Langit tertutup kabut asap tebal berwarna abu-abu. Monumen dan gedung-gedung tinggi ditelan kabut. Orang-orang berjuang untuk bernapas.
Di ibu kota India, saat itu tahun lagi.
Indeks kualitas udara kota jatuh ke kategori “sangat buruk” pada hari Minggu, menurut SAFAR, badan pemantauan lingkungan utama India, dan di banyak daerah, tingkat partikel mematikan mencapai sekitar enam kali ambang batas keamanan global.
Citra satelit NASA juga menunjukkan bahwa sebagian besar dataran utara India tertutup kabut tebal.
Di antara banyak kota India yang menakjubkan, New Delhi menempati urutan teratas setiap tahun. Krisis ini diperburuk, terutama di musim dingin, ketika pembakaran sisa tanaman di negara-negara tetangga bertepatan dengan suhu yang lebih dingin yang memerangkap asap mematikan. Asap ini menyebar ke New Delhi, menambah polusi di kota berpenduduk lebih dari 20 juta orang dan memperburuk krisis kesehatan masyarakat yang sudah ada.
Lokasi konstruksi dan sekolah ditutup selama 4 hari
Pemerintah New Delhi pada Sabtu memerintahkan penutupan sekolah selama seminggu dan lokasi konstruksi untuk jangka waktu empat hari mulai Senin. Kantor-kantor pemerintah juga telah diminta untuk pergi bekerja dari rumah selama seminggu untuk mengurangi jumlah kendaraan di jalan.
Arvind Kejriwal, pemimpin terpilih paling senior di ibu kota, mengatakan kemungkinan penutupan kota sepenuhnya, tetapi keputusan itu akan diambil setelah berkonsultasi dengan pemerintah federal.
Masalah polusi India tidak terbatas pada ibu kota.
Emisi dari industri tanpa teknologi pengendalian polusi dan batu bara, yang membantu menghasilkan sebagian besar listrik negara, telah dikaitkan dengan kualitas udara yang buruk di daerah perkotaan lainnya.
Kebutuhan energi India diperkirakan akan tumbuh lebih cepat dalam beberapa dekade mendatang dibandingkan negara lain. Sebagian dari permintaan ini diharapkan dapat dipenuhi dengan mencemari tenaga batu bara, sumber utama emisi karbon yang mencemari udara.
Itulah sebabnya India pada hari Sabtu menuntut perubahan menit terakhir pada kesepakatan akhir pada pembicaraan iklim penting di Glasgow, Skotlandia, menyerukan “penurunan bertahap” daripada “penghapusan” tenaga batu bara.

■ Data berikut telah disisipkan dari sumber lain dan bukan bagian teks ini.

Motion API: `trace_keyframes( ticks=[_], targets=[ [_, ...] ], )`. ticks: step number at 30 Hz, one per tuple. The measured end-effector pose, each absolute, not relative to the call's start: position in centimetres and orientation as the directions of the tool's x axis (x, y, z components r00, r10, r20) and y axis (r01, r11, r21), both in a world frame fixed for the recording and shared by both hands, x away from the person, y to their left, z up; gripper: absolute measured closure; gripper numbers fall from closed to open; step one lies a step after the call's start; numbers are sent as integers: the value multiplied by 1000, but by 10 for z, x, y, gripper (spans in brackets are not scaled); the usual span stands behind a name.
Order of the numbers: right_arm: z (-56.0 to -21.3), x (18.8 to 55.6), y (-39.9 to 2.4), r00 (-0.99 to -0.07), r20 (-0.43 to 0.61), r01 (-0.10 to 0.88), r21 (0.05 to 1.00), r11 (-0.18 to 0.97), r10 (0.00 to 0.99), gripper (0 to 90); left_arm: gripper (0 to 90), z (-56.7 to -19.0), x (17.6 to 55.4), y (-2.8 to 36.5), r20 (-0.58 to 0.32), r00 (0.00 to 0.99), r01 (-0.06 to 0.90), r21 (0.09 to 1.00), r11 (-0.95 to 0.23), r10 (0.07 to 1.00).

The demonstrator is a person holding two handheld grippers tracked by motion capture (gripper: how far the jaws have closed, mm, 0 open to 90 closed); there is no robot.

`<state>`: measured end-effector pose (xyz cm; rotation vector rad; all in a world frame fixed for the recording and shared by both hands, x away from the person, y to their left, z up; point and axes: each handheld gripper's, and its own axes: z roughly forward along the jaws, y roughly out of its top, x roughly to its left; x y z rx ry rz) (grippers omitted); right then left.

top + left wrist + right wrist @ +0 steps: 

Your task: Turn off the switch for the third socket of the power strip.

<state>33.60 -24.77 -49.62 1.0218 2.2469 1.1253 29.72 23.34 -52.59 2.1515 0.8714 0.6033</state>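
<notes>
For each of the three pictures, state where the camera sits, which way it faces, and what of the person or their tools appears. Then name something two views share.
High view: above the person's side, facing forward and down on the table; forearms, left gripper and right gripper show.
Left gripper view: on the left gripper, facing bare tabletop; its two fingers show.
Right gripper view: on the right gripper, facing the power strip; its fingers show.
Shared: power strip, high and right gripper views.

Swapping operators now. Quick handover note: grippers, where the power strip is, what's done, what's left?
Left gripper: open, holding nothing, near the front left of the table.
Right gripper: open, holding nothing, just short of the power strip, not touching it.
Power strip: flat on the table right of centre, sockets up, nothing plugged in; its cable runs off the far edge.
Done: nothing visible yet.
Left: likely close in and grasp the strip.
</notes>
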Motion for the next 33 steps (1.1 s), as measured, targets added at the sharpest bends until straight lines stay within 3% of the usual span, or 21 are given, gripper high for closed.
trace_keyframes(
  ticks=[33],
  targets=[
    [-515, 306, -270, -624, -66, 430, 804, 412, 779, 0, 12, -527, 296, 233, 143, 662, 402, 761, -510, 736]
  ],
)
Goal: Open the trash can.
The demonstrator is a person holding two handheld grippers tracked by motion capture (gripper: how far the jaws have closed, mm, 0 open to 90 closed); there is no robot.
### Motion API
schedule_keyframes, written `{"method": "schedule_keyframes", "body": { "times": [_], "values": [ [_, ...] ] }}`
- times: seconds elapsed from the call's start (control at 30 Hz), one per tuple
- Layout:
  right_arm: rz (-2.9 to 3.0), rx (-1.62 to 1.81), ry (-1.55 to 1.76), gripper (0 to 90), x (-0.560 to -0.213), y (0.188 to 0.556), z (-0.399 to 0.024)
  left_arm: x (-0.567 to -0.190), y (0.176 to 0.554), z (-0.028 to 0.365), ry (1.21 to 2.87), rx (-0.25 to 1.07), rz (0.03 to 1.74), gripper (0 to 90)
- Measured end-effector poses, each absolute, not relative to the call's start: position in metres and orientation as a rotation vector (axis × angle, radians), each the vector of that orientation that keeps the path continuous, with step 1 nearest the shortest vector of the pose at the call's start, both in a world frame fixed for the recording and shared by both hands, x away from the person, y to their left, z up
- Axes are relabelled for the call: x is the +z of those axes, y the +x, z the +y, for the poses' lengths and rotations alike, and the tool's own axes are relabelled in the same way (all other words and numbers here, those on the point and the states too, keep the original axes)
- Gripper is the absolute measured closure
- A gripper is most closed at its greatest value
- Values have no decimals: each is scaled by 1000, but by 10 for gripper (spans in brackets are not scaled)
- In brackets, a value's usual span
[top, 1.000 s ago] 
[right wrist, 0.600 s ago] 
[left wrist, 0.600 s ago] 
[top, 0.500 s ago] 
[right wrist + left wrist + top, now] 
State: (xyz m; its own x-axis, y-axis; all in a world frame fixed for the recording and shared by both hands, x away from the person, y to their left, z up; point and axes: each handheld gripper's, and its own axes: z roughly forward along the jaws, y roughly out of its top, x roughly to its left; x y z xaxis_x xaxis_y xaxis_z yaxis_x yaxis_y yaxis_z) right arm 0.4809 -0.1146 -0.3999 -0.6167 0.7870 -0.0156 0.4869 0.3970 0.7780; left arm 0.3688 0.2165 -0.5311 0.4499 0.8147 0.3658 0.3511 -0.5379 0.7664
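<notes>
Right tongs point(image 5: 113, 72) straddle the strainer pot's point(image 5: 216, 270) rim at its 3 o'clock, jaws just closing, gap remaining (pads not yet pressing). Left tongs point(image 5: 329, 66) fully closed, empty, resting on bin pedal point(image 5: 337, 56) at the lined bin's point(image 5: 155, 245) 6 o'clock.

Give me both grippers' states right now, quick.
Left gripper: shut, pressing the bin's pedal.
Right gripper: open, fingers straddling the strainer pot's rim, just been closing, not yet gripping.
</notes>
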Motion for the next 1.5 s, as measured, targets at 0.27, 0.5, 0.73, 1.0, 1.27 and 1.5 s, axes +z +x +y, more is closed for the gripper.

Menteri Lingkungan Hidup India Bhubandar Yadav menentang klausul penghapusan batu bara, dengan mengatakan bahwa negara-negara berkembang “memiliki hak atas penggunaan bahan bakar fosil yang bertanggung jawab”.
Banyak ahli mengkritik langkah tersebut. Mereka khawatir bahwa ini telah melemahkan kesepakatan akhir dan juga dapat menghambat perjuangan India melawan perubahan iklim dan kualitas udara yang memburuk.
“Ini benar-benar tidak diinginkan,” kata Samrat Sengupta, direktur Program Perubahan Iklim dan Energi di Pusat Sains dan Lingkungan, sebuah think tank. Namun dia juga mengatakan bahwa India membutuhkan “ruang karbon” yang cukup di atmosfer untuk memenuhi kebutuhan perkembangannya untuk hidup berdampingan dengan ambisi global untuk membatasi pemanasan hingga 1,5°C sejak masa pra-industri.
Penghapusan batubara secara bertahap ‘secara teknis tidak mungkin’
“Penghapusan batubara secara teknis tidak mungkin saat ini. Tidak ada skenario yang dapat memprediksi bahwa India tidak akan memiliki ketergantungan pada batubara pada tahun 2050,” kata Sengupta.
Pekan lalu, Perdana Menteri Narendra Modi mengumumkan bahwa negara itu akan bertujuan untuk menghentikan penambahan gas rumah kaca ke atmosfer pada tahun 2070 – dua dekade setelah AS, dan setidaknya 10 tahun setelah China.
Cadangan batubara di India mengandung proporsi abu yang tinggi yang terbakar secara tidak efisien dan menyebabkan peningkatan polusi udara. Tetapi jutaan orang India bergantung pada batu bara untuk mata pencaharian mereka.
“Di negara kita, ini satu-satunya cara untuk mencari nafkah. Jika negara asing mengatakan kita harus berhenti menggunakan batu bara, apa yang akan kita makan?” kata Hari Ram, pedagang batu bara.
“Ninja budaya pop. Penggemar media sosial. Tipikal pemecah masalah. Praktisi kopi. Banyak yang jatuh hati. Penggemar perjalanan.”